State insurance regulators are of a similar mind.

"This decision continues different rules for different policies and threatens to undermine the new market," Louisiana Insurance Commissioner Jim Donelon, who is also president of the National Association of Insurance Commissioners, said in a statement.

"In addition, it is unclear how, as a practical matter, the changes proposed today by the president can be put into effect," the statement continued. "In many states, cancellation notices have already gone out to policyholders and rates and plans have already been approved for 2014. Changing the rules through administrative action at this late date creates uncertainty and may not address the underlying issues."

In fact, many of the cancellation notices that insurance companies were sending out were not strictly required by the health law.

What the law says is that companies couldn't sell or renew noncompliant policies starting Jan. 1, 2014. But that meant that unless barred by separate state law, insurers could renew noncompliant policies right up to Dec. 31, 2013, that would run through the entirety of 2014.

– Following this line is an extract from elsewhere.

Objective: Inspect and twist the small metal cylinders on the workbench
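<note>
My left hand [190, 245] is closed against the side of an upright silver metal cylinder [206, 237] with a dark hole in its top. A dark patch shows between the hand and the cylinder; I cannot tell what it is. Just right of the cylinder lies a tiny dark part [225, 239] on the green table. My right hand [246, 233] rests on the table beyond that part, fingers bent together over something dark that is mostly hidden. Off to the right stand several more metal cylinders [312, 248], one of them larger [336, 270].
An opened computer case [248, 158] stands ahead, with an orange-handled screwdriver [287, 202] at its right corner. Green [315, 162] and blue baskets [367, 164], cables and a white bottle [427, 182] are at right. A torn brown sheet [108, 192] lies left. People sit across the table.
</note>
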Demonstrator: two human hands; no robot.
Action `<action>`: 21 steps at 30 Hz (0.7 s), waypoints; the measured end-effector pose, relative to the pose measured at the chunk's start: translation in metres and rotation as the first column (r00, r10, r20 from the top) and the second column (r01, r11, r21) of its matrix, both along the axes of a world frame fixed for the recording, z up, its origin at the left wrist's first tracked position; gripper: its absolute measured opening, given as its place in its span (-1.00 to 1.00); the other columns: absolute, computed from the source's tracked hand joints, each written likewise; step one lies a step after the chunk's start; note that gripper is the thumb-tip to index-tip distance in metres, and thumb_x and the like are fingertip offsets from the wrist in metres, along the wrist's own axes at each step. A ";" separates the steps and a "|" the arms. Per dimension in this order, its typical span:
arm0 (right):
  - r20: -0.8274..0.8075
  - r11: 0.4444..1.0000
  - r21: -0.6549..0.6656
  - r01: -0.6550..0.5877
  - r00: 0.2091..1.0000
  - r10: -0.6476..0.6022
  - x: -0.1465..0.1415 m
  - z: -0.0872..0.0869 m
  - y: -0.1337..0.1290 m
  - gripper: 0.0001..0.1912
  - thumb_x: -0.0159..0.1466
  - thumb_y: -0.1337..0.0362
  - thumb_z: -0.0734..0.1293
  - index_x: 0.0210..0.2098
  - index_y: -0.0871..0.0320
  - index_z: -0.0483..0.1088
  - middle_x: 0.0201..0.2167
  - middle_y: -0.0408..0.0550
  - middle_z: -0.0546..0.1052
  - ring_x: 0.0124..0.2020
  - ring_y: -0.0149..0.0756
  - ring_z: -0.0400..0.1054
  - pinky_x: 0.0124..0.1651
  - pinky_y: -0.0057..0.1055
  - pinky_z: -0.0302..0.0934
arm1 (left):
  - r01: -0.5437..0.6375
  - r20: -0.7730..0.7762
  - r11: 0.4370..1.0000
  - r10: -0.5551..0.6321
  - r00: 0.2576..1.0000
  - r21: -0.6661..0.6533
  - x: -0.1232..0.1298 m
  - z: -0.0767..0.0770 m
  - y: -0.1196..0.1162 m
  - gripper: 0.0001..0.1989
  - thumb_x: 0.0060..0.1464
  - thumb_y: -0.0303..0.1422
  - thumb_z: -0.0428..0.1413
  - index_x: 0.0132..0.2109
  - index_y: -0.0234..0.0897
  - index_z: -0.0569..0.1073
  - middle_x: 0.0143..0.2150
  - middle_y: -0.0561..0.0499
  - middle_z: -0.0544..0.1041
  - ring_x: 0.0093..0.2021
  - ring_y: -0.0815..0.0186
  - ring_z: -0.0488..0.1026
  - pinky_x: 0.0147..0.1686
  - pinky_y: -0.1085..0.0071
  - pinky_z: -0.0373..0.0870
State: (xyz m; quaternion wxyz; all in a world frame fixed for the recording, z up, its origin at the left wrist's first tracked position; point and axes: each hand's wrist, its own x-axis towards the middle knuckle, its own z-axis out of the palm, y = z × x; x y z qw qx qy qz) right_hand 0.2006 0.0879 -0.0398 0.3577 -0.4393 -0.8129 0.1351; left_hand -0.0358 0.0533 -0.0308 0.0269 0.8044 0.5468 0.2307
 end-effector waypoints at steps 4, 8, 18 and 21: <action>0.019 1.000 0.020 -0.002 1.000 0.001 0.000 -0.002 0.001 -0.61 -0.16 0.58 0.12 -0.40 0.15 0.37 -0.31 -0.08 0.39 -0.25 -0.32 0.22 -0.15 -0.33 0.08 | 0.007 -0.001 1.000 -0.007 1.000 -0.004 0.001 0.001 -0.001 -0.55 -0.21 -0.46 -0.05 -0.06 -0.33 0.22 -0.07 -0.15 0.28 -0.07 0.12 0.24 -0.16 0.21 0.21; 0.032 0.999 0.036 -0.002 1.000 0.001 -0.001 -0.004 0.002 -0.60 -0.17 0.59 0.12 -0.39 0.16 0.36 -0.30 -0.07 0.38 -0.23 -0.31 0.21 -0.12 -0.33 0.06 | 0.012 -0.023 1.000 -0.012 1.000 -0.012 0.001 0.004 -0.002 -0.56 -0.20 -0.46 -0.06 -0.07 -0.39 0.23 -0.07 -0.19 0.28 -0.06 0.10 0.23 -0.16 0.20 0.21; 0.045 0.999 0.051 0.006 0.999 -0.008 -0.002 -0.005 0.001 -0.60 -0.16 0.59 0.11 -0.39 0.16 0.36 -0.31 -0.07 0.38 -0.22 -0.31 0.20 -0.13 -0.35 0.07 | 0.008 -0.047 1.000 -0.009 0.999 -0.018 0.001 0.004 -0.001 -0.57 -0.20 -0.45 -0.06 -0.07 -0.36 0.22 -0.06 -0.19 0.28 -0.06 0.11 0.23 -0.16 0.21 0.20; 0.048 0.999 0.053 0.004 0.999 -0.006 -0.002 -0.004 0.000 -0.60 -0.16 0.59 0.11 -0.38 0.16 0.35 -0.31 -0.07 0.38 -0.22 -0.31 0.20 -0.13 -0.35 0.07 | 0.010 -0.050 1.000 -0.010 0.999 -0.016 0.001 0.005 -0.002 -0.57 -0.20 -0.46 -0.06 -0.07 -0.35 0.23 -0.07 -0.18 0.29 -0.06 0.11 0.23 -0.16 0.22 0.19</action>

The administration's proposal does come with some strings attached: Insurers that decide to continue plans that don't offer benefits required under the Affordable Care Act would have to notify their policyholders which benefits aren't included. They would also have to tell customers that they have the right to buy a plan in a health exchange — where they might qualify for a subsidy or Medicaid — and the right to buy from another insurer.

Letting people keep existing plans means they won't be part of the new risk pool that was designed to make coverage under the Affordable Care Act more cost-effective. The administration says it's looking for ways to make it less likely that that would boost insurance rates. One possibility is through an existing pool of funds that would help offset costs for insurance companies that end up with too many sick people.

But the real worry remains that in order to make the entire effort a success, there has to be a balance of sick and healthy people in the health plans in the exchanges. And the more people who aren't in the exchanges, the harder that will be — which makes this a case where politics is fighting policy.